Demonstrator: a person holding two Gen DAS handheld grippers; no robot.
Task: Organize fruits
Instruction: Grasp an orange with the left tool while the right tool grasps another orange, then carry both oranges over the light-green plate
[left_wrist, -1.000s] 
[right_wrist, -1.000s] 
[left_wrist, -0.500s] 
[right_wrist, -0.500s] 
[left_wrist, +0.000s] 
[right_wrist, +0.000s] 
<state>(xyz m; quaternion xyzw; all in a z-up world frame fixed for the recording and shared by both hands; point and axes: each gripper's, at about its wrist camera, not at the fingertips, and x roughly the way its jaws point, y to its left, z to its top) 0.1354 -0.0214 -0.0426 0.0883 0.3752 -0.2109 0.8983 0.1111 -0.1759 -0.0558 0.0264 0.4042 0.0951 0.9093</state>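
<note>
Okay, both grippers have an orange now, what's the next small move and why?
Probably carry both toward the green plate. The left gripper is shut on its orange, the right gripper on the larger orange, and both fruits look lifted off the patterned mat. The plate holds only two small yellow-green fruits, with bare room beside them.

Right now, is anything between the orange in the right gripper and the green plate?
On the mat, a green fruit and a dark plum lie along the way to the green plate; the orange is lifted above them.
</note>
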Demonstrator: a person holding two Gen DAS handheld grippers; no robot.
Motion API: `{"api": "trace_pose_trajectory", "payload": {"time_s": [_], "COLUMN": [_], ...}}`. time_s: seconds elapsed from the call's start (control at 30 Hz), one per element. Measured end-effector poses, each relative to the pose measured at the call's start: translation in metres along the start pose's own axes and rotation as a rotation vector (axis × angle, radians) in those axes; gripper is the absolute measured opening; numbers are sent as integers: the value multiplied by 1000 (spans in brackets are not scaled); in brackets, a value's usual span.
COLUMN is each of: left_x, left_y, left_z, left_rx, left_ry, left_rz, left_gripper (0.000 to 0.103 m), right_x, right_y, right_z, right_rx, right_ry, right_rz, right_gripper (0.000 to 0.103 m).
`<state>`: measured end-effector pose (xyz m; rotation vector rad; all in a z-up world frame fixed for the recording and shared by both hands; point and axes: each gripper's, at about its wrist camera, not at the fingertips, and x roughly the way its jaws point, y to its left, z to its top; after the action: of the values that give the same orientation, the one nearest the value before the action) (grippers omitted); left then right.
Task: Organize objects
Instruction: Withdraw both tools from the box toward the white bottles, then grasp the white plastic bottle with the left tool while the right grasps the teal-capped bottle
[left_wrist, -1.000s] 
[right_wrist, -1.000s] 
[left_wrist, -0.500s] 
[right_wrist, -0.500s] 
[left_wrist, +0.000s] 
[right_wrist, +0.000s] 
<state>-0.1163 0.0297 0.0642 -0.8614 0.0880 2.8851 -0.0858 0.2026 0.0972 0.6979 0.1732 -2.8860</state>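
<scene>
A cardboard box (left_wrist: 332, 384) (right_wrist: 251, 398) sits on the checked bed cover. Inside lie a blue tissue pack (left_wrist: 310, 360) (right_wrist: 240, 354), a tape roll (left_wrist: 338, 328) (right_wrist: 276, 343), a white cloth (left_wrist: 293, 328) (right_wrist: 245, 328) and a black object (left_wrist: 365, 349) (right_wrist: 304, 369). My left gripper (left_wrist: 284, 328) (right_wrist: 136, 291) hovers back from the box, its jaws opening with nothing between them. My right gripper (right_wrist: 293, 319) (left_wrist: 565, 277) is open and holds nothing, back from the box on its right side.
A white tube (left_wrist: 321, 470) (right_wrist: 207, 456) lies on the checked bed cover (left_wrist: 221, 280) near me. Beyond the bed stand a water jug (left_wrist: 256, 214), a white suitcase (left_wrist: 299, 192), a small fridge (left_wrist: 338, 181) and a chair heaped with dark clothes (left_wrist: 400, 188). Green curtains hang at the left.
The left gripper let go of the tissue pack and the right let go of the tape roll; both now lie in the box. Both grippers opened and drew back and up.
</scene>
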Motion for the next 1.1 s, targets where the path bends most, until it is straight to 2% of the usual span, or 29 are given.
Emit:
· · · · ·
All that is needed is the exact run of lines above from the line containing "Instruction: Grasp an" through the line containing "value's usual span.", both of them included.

Task solution:
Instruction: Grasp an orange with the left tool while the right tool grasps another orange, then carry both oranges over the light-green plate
[left_wrist, -1.000s] 
[right_wrist, -1.000s] 
[left_wrist, -0.500s] 
[right_wrist, -0.500s] 
[left_wrist, +0.000s] 
[right_wrist, +0.000s] 
<state>(xyz m; quaternion xyzw; all in a z-up world frame fixed for the recording and shared by both hands; point and axes: each gripper's, at about its wrist camera, not at the fingertips, and x roughly the way its jaws point, y to its left, z to its top) 0.1354 -0.0214 -0.0426 0.0883 0.3752 -0.2109 0.8983 0.1111 -0.1759 -0.0558 0.0264 0.4042 0.0951 0.9093</state>
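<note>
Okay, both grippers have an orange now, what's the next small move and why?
Probably carry both toward the green plate. The left gripper is shut on its orange, the right gripper on the larger orange, and both fruits look lifted off the patterned mat. The plate holds only two small yellow-green fruits, with bare room beside them.

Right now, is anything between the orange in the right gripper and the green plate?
On the mat, a green fruit and a dark plum lie along the way to the green plate; the orange is lifted above them.
</note>
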Demonstrator: a person holding two Gen DAS handheld grippers; no robot.
Motion API: `{"api": "trace_pose_trajectory", "payload": {"time_s": [_], "COLUMN": [_], ...}}`. time_s: seconds elapsed from the call's start (control at 30 Hz), one per element. Measured end-effector poses, each relative to the pose measured at the call's start: translation in metres along the start pose's own axes and rotation as a rotation vector (axis × angle, radians) in those axes; gripper is the absolute measured opening; numbers are sent as integers: the value multiplied by 1000 (spans in brackets are not scaled); in brackets, a value's usual span.

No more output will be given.